Problem details — Scan the data below. Pull out each line where "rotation" occurs.

(Source records)
________________________________________

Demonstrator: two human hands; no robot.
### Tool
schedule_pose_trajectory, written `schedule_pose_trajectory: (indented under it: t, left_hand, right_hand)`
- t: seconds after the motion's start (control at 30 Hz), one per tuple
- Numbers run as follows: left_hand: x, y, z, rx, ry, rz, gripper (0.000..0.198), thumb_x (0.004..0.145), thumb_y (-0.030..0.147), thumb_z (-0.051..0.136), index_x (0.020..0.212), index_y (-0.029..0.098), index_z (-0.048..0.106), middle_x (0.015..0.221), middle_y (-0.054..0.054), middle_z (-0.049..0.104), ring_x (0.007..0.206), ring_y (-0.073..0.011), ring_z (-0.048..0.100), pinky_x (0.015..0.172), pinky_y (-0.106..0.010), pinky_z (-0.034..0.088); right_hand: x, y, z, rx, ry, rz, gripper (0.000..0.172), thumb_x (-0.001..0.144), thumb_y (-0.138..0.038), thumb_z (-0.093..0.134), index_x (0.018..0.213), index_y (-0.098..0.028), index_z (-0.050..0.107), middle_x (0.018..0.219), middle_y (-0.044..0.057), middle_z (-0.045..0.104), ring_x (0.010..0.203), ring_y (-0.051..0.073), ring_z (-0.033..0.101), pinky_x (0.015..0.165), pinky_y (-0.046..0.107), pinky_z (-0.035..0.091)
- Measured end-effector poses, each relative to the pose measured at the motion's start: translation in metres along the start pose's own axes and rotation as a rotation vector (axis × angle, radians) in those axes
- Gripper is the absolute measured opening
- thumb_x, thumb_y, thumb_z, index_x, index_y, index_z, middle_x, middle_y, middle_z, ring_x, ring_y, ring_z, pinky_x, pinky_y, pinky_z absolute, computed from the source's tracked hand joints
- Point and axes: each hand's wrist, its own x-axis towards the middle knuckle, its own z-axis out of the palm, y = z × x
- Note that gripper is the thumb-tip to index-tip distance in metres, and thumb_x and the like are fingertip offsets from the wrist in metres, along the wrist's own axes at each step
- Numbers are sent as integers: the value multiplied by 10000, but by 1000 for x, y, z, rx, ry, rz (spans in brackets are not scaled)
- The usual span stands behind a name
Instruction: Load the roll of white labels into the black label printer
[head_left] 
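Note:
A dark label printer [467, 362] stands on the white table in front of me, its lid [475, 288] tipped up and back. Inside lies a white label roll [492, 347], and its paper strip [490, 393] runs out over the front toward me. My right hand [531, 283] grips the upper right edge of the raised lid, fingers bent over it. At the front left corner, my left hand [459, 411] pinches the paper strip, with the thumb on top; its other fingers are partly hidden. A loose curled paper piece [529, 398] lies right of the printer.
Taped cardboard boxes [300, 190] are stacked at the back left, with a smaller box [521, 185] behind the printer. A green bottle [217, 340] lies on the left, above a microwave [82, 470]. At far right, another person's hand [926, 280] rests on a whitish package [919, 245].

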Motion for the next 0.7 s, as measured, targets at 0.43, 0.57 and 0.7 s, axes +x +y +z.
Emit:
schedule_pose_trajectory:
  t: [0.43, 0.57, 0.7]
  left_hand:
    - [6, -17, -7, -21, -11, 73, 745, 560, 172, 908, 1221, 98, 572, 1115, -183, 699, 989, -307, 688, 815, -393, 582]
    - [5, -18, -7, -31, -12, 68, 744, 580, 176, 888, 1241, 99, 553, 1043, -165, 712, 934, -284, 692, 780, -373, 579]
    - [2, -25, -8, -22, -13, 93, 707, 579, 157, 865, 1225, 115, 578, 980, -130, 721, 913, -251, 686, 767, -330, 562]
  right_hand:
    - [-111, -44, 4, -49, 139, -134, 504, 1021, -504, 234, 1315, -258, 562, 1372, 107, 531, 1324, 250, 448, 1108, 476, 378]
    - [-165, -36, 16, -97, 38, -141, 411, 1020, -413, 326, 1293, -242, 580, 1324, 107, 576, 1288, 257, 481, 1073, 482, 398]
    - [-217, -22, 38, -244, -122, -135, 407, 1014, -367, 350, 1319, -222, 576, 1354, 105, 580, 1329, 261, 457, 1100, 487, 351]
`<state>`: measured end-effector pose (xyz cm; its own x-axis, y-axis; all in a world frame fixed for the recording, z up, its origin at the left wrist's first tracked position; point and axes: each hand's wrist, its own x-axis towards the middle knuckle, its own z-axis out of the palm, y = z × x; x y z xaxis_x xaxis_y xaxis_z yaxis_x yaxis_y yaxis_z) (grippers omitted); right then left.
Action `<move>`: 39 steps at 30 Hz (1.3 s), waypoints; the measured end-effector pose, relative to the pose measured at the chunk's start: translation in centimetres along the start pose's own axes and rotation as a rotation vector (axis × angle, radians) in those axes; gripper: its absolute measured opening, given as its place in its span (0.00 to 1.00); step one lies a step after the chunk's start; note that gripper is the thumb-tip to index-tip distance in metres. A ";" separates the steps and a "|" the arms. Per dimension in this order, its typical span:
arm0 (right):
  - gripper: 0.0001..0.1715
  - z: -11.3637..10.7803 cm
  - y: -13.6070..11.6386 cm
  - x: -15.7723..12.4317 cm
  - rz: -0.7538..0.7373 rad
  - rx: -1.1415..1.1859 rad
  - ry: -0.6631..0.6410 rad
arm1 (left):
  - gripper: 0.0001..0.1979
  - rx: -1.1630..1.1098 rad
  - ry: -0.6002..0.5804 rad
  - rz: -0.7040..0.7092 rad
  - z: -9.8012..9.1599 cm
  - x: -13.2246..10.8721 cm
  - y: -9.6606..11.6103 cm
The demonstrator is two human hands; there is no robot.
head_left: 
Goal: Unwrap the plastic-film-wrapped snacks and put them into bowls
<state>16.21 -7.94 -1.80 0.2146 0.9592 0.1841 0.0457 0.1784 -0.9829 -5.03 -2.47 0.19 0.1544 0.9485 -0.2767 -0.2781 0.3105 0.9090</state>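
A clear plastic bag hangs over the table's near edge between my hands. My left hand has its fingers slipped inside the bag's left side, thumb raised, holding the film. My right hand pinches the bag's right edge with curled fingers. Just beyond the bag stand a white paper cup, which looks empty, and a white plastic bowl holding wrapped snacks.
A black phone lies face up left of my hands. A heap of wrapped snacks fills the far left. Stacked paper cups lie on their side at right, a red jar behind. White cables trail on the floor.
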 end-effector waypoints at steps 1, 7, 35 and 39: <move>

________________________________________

Solution to this task —
- Measured end-effector poses, each relative to the pose measured at the motion's start: translation in metres along the start pose's own axes and rotation as a rotation vector (axis × angle, radians) in those axes
Action `<move>`: 39 steps at 30 Hz (1.3 s), waypoints; the measured end-effector pose, relative to the pose measured at the chunk's start: translation in centimetres along the start pose's own axes and rotation as a rotation vector (axis × angle, radians) in those axes; gripper: its absolute measured opening, given as its place in its span (0.00 to 1.00); step one lies a step after the chunk's start; note that gripper is the thumb-tip to index-tip distance in metres. A ";" separates the steps and a "|" the arms. Per dimension in this order, its typical span:

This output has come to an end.